Klar ist, dass Recht nicht denkbar ist ohne vorangegangene Operationen innerhalb anderer Funktionssysteme, wie eben dem politischen System. Denn selbst wenn parlamentarische Entscheidungen über die Zurechnung „Gesetzgeber“ theoretisch auch als periphere Vorgänge des Rechtssystems fassbar sind, so wird etwa das der kollektiv bindenden politischen bzw. gesetzgeberischen Entscheidung vorangegangene politische „Geplänkel“, das sich in der Peripherie des politischen Systems abgespielt hat und im Zuge dessen die politischen Inhalte des später verabschiedeten Gesetzes diskutiert wurden, nicht dem Rechtssystem zugeordnet, zumal es in der Funktionslogik der Unterscheidung von Recht und Unrecht auch keine Rolle spielt, sofern durch den politischen Streit nicht gerade Rechtsnormen verletzt worden sind. Schaut man darüber hinaus weiter, in welchen und in wie vielen anderen Funktionssystemen noch Grundlagen für rechtliche Kommunikation geschaffen werden – man denke hier exemplarisch an die moralischen und ethischen Prämissen vieler Gesetze, die vom Religionssystem ausgehen, oder auch Erkenntnisse innerhalb des Wissenschaftssystems, die Gesetzesänderungen bewirken oder gar unausweichlich machen –, so könnte im ersten gedanklichen Impuls die Frage aufkommen, wie weit es mit der operativen Geschlossenheit des Rechtssystems hier überhaupt wirklich gediehen ist bzw. ob dies nicht Indizien dafür sind, dass Recht ständig an nicht-rechtliche Kommunikationen anschließt und daher eben kein autonomes Subsystem der Gesellschaft ist.

Luhmanns Antwort hierauf ist noch sehr eindeutig – und wir stimmen ihm an dieser Stelle und an diesem Punkt auch noch ausdrücklich zu: „Es handelt sich in all diesen Fällen nicht um Belege für die These der Entdifferenzierung und auch nicht um Indikatoren für einen gesellschaftlichen Bedeutungsverlust des Rechts, sondern um einen Fall von Interpenetration.
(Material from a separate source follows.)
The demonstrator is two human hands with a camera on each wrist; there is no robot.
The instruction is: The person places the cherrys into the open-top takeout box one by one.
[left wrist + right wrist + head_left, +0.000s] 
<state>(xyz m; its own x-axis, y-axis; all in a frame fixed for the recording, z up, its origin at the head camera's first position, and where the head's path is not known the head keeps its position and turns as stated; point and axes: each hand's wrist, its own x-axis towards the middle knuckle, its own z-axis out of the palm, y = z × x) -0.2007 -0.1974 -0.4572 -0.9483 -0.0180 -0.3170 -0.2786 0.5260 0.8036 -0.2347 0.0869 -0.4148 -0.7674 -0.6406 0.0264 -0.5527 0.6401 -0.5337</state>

Das soll heißen: Das Recht setzt voraus, daß die Umwelt Komplexität strukturiert und reduziert hat und benutzt seinerseits dann das Resultat, ohne dessen Zustandekommen zu analysieren (und wenn: dann unter rein rechtlichen Gesichtspunkten)“ (ebd.: 90). Systemtheoretisch sind hier also Fälle von strukturellen Kopplungen mit anderen Funktionssystemen auszumachen, die aber demnach eben einzig und allein aus der Perspektive der codierungsbedingten Differenz von Recht und Unrecht beobachtet werden, nicht aber aus der Maßgabe politischer, moralischer, religiöser, wissenschaftlicher oder anderer Unterscheidungen heraus. Das Recht interessiert sich nicht für die Machtverhältnisse oder einzelne politische Motive, die zur Verabschiedung eines bestimmten Gesetzes geführt haben, ebenso wenig wie es sich für die Frage interessiert, ob dieses als moralisch gut oder schlecht gelten kann. Insofern schließt Rechtskommunikation auch nicht an eine wie auch immer geartete nicht-rechtliche Kommunikation an, sondern beobachtet nicht-rechtliche Kommunikationen aus der ihr eigenen Unterscheidung heraus, lässt sich von dieser gegebenenfalls (selbst) irritieren und begründet eigene weitere Kommunikationen ausschließlich auf der Basis eben jener (Selbst-)Irritation.



Literatur

Luhmann, Niklas (1995). Das Recht der Gesellschaft (1. Aufl.). Frankfurt a. M.: Suhrkamp.

Luhmann, Niklas (2000). Die Politik der Gesellschaft. Frankfurt a. M.: Suhrkamp. 
 
Schimank, Uwe (2006). „Feindliche Übernahmen“: Typen intersystemischer Autonomiebedrohungen in der modernen Gesellschaft. In: Ders., Teilsystemische Autonomie und politische Gesellschaftssteuerung: Beiträge zur akteurszentrierten Differenzierungstheorie 2. Wiesbaden: VS Verlag für Sozialwissenschaften. S. 71-83.